Each Receivable reflected in any Purchase Report as an Eligible
Receivable was an Eligible Receivable on the date of its
acquisition by the Buyer hereunder.
(u) Accounting . The manner
in which such Originator accounts for the transactions contemplated
by this Agreement does not jeopardize the characterization of the
transactions contemplated herein as being true sales.
ARTICLE III
CONDITIONS OF
PURCHASE
Section 3.1 Conditions
Precedent to Effectiveness . Effectiveness of this Agreement is
subject to the conditions precedent that the Buyer shall have
received on or before the date thereof the documents listed on
Schedule A .
Section 3.2 Conditions
Precedent to Subsequent Payments . The Buyer’s obligation
to pay for Receivables coming into existence after the applicable
Initial Cutoff Date shall be subject to the further conditions
precedent that: (a) the Facility Termination Date shall not
have occurred under the Credit and Security Agreement; (b) the
Buyer (or, at any time the Credit and Security Agreement remains in
effect, the Administrative Agent as the Buyer’s assignee)
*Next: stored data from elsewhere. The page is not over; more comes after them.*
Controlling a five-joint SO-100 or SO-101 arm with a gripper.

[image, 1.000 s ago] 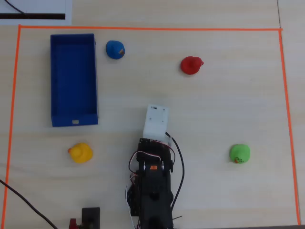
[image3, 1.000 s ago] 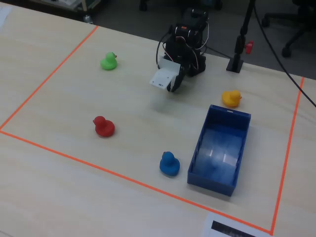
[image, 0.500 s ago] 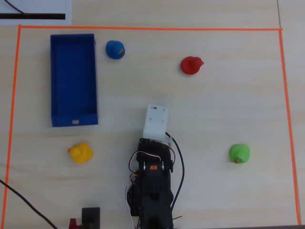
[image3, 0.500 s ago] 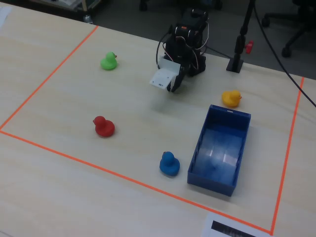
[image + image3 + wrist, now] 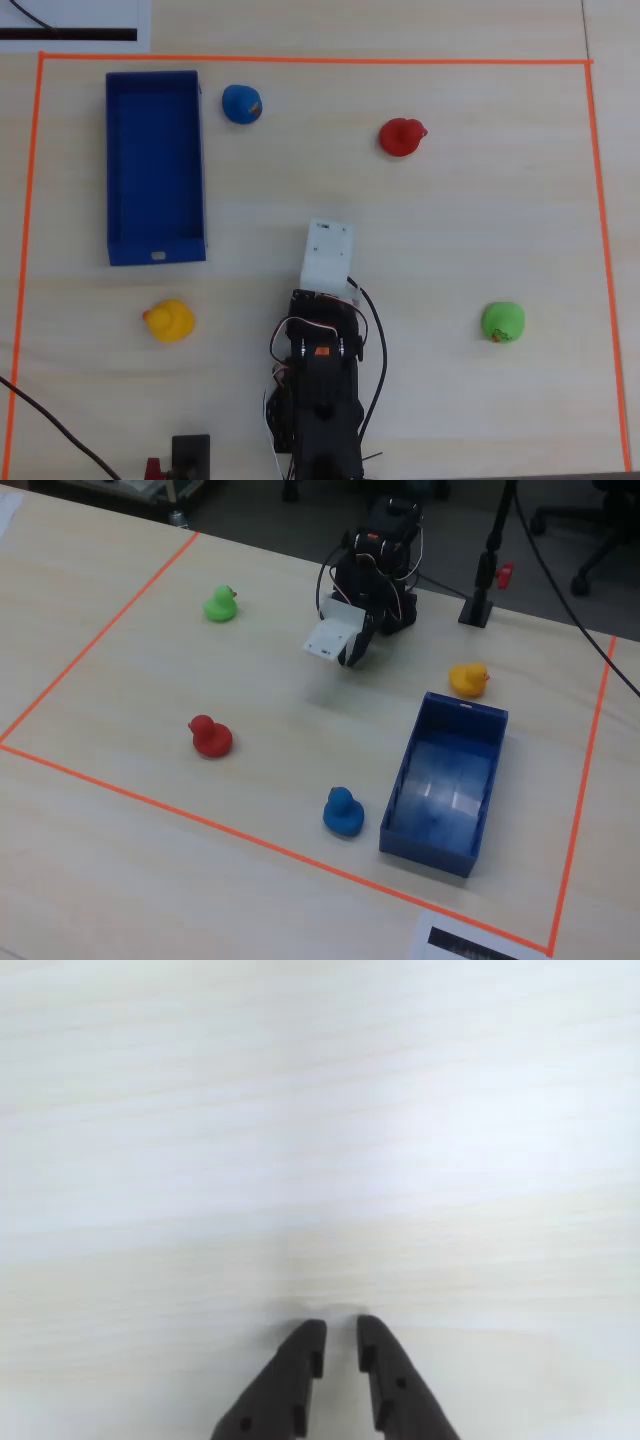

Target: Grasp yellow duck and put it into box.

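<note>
— Yellow duck [image 5: 169, 321] first, from the overhead view: where is it?
— On the desk [image 5: 450, 220] toward the lower-left corner of the orange tape outline [image 5: 300, 60], just below the short labelled end of the box [image 5: 155, 165], apart from it. The box lies along the left side, empty. A blue duck [image 5: 241, 103] sits just right of its top end, a red duck [image 5: 402, 137] farther right, a green duck [image 5: 502, 321] toward the right edge. The arm [image 5: 320, 390] comes up from the bottom edge at the middle, well apart from the yellow duck.
— And the wrist view?
— Only bare desk and the end effector [image 5: 340, 1338] entering from the bottom; its two dark tips stand a narrow slit apart, nearly closed, with nothing between them.
— The fixed view?
— Seen from the opposite side: the yellow duck [image 5: 467, 679] sits near the far right, just beyond the box [image 5: 445, 780]. The end effector [image 5: 349, 655] hangs over bare desk near the far edge, gripping nothing.
</note>
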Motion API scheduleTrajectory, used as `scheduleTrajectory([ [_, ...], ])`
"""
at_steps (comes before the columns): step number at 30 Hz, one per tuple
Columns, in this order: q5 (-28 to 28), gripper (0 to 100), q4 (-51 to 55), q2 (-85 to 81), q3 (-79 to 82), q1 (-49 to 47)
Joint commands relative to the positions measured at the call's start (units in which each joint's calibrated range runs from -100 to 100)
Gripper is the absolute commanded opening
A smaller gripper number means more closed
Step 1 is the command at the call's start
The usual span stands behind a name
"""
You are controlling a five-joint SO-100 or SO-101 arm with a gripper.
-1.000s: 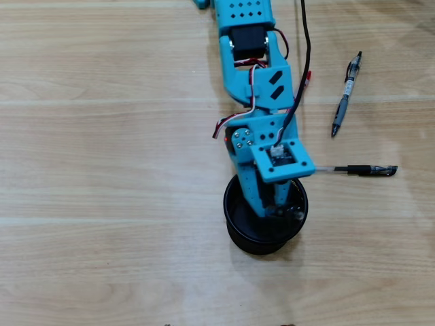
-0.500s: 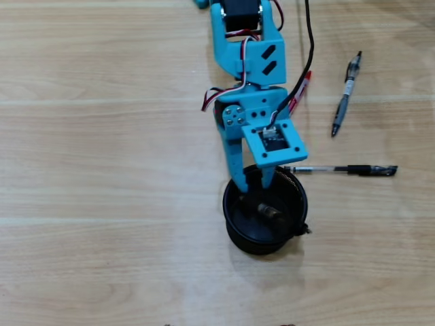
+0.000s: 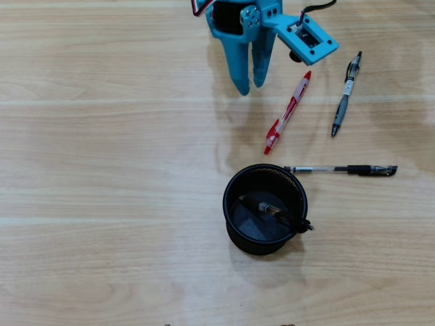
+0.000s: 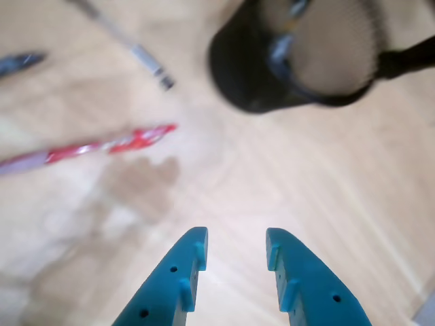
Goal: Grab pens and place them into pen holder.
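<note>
Pen now in holder, claw withdrawn upward, empty

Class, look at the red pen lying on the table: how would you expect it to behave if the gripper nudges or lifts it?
The red pen looks slim and rounded, so a sideways nudge would probably roll it across the smooth wooden table. It appears stiff and light, likely lifting without bending. Its glossy clear barrel may slip between the gripper fingers unless pinched near the middle.

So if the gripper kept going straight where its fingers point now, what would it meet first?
Probably bare table. The open, empty gripper aims at wood short of the pen holder; the red pen lies off to the left.
</note>
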Motion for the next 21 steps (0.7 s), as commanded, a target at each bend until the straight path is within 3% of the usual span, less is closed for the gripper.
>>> scheduleTrajectory([
  [1, 0.6, 10, 4.4, -1.1, 0.6, -3.2],
  [8, 12.0, 10, -5.5, 5.6, 1.3, -12.5],
  [12, 11.1, 11, -6.0, 8.6, 2.4, -13.9],
  [15, -2.5, 11, -2.9, 10.8, 3.7, -12.4],
  [17, -16.0, 14, 1.3, 13.1, 6.4, -11.0],
  [19, -31.3, 23, 5.6, 15.2, 8.4, -14.2],
  [21, -38.7, 33, 7.4, 15.9, 7.7, -17.2],
])
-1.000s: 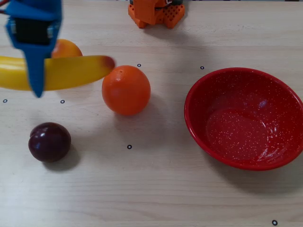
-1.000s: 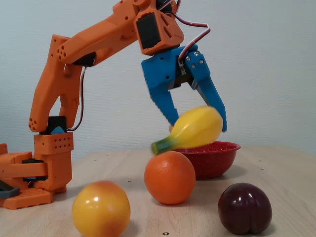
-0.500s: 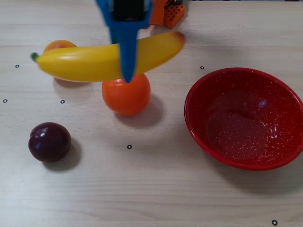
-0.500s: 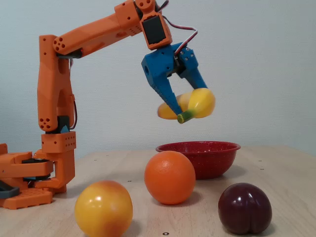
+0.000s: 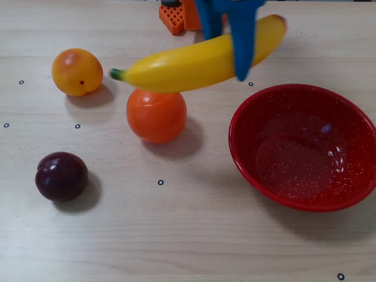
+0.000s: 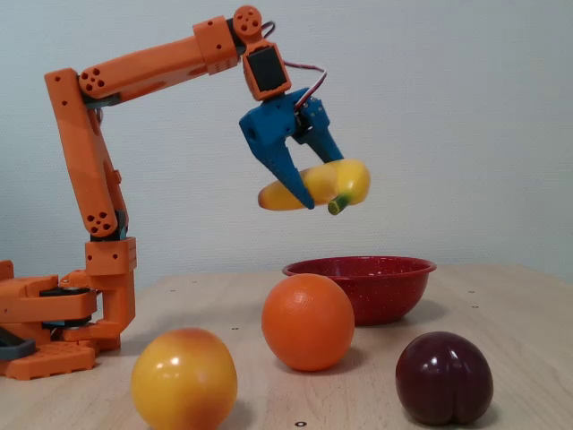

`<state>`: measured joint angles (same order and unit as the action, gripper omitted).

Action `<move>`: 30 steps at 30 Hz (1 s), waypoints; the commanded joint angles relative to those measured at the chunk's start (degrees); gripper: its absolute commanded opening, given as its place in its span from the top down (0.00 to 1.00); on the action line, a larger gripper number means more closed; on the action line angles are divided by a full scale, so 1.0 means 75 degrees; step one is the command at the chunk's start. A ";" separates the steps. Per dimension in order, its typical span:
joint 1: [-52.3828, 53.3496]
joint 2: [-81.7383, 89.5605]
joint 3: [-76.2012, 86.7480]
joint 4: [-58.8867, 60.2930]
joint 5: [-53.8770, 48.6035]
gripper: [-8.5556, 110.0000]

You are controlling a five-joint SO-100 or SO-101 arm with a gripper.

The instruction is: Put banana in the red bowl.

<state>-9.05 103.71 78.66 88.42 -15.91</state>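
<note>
The yellow banana (image 5: 194, 63) hangs in the air, held by my blue gripper (image 5: 241, 70), which is shut on it near its reddish end. In the fixed view the banana (image 6: 336, 184) and the gripper (image 6: 313, 193) are well above the table, up and left of the red bowl (image 6: 363, 285). In the overhead view the red speckled bowl (image 5: 305, 147) sits at the right, empty. The banana's green tip points left, over the orange.
An orange (image 5: 156, 115) lies under the banana's left half. A yellow-orange fruit (image 5: 77, 71) sits at the far left and a dark plum (image 5: 61, 175) at the front left. The arm's orange base (image 6: 54, 313) stands at the back.
</note>
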 commanded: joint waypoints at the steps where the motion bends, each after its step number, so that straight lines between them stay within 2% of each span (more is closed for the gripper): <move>1: -0.0270 0.0867 -0.0316 -0.0375 0.0293 0.93; 17: -0.2625 0.0211 -0.0188 -0.1172 0.0680 0.93; 30: -0.2824 -0.1852 -0.1723 -0.1359 0.0645 0.93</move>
<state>-29.79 87.36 73.39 80.07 -11.43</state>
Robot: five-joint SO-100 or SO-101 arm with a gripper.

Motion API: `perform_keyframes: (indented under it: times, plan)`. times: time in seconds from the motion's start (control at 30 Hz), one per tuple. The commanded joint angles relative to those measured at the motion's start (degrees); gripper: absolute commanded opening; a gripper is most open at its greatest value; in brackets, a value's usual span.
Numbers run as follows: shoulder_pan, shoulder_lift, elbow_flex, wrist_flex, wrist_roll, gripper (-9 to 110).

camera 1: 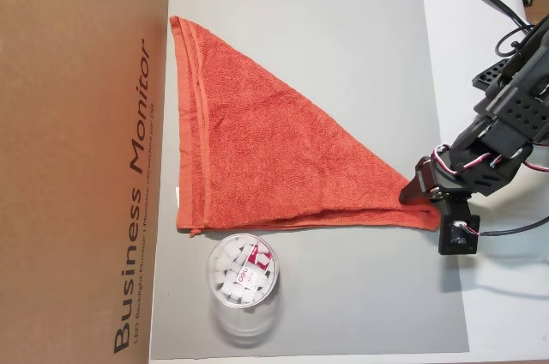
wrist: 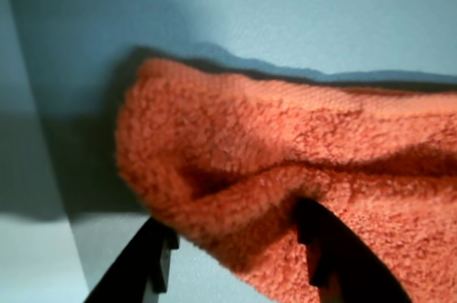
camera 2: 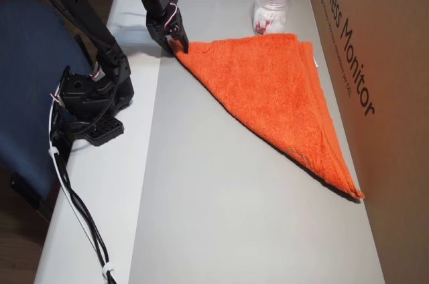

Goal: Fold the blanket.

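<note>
The blanket (camera 1: pixel 257 154) lay on the grey mat (camera 1: pixel 343 21) folded into a triangle. In an overhead view its hemmed edges ran along the mat's left side beside the cardboard box (camera 1: pixel 77 158), and its long fold slanted down to a point near the mat's right edge. A small white tag (camera 1: pixel 177 195) showed at the hem.

The gripper (camera 1: pixel 412 195) was at that pointed corner. In the wrist view the two black fingers (wrist: pixel 153 256) stood on either side of a bunched wad of terry cloth (wrist: pixel 285 196), closed on it, with the corner raised a little above the mat and casting a shadow.

In an overhead view the arm (camera 2: pixel 107 43) reached from its base at the table's left edge to the corner (camera 2: pixel 184 51).

A clear jar (camera 1: pixel 243 282) holding white pieces stood just beside the blanket's bottom edge, near the box.
</note>
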Motion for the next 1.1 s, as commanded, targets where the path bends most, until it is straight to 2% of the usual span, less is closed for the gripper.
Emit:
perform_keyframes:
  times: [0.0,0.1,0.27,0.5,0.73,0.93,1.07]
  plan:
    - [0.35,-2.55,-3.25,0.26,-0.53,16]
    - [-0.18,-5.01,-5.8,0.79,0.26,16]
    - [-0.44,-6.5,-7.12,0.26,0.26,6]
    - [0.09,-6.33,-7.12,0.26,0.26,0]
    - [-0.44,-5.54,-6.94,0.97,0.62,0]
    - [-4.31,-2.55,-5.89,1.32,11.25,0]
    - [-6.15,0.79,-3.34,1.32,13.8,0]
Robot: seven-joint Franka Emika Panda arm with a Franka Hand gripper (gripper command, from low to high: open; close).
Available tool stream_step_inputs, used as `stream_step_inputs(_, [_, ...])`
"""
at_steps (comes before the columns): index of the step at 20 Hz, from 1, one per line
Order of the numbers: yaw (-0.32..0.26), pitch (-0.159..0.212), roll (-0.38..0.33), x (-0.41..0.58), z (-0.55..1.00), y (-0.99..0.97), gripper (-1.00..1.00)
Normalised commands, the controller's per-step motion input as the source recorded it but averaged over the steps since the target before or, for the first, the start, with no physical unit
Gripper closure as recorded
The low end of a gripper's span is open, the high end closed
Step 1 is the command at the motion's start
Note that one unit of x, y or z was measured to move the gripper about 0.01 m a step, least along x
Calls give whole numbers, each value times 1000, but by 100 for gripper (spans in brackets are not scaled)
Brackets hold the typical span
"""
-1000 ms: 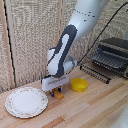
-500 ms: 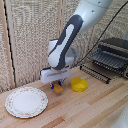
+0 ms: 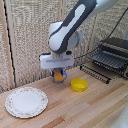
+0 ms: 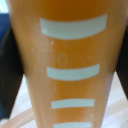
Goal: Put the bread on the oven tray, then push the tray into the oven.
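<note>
One thing fills the wrist view: the bread (image 4: 65,65), orange-brown with pale stripes, pressed between the dark fingers (image 4: 10,80) of the tool (image 3: 59,76). The jaws stand closed down to the width of the block, gripping it from both sides. In the exterior view the bread (image 3: 59,77) now hangs under the white wrist, clear of the desk (image 3: 95,107); half a second ago the arm sat lower, and a second ago lower yet, so the block has just been lifted. A blue mug (image 3: 53,75) peeks out right behind the tool, partly hidden. Just beside it, toward the exterior view's right, sits the yellow bowl (image 3: 78,84). The white plate (image 3: 26,102) lies well apart, toward the exterior view's left. Farther right waits the pan (image 3: 96,71), drawn out before the oven (image 3: 113,54), its door apparently open. So the grasp looks done, and the carry comes next: the arm likely has to pass over or around the bowl to reach the pan, then set the block down flat.
</note>
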Motion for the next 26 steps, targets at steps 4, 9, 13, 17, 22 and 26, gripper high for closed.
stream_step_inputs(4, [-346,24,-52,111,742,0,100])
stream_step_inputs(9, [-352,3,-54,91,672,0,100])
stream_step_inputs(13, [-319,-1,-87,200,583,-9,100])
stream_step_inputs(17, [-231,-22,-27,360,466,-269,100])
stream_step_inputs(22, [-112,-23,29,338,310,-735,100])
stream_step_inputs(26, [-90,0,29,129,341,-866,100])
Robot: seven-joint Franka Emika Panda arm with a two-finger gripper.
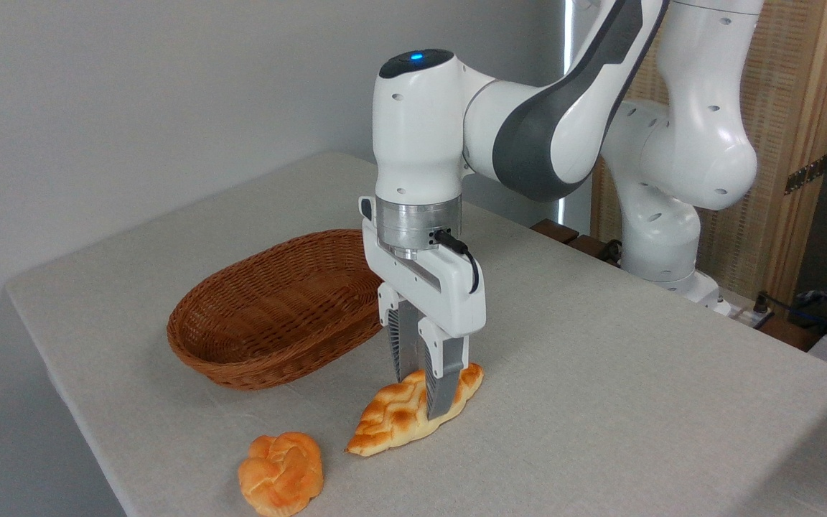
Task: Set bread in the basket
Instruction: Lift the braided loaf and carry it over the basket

shall have received such other approvals, opinions or documents as
it may reasonably request; and (c) on the date such Receivable
came into existence, the following statements shall be true (and
acceptance of the proceeds of any payment for such Receivable shall
be deemed a representation and warranty by such Originator that
such statements are then true):
(i) the representations and
warranties set forth in Article II are true and correct on
and as of the date such Receivable came into existence as though
made on and as of such date; and
(ii) no event has occurred and is
continuing that will constitute a Termination Event.
Notwithstanding the foregoing
conditions precedent, and subject to the applicable
Originator’s receipt of payment of the Purchase Price for any
Receivable, all of such Originator’s right, title and
interest in and under such Receivable and the Related Security with
respect thereto shall vest in the Buyer, whether or not the
conditions precedent to the Buyer’s obligation to pay for
such Receivable were in fact satisfied. The failure of such
Originator to satisfy any of the foregoing conditions precedent
may, however, give rise to a claim for indemnity under Article
VI of this Agreement.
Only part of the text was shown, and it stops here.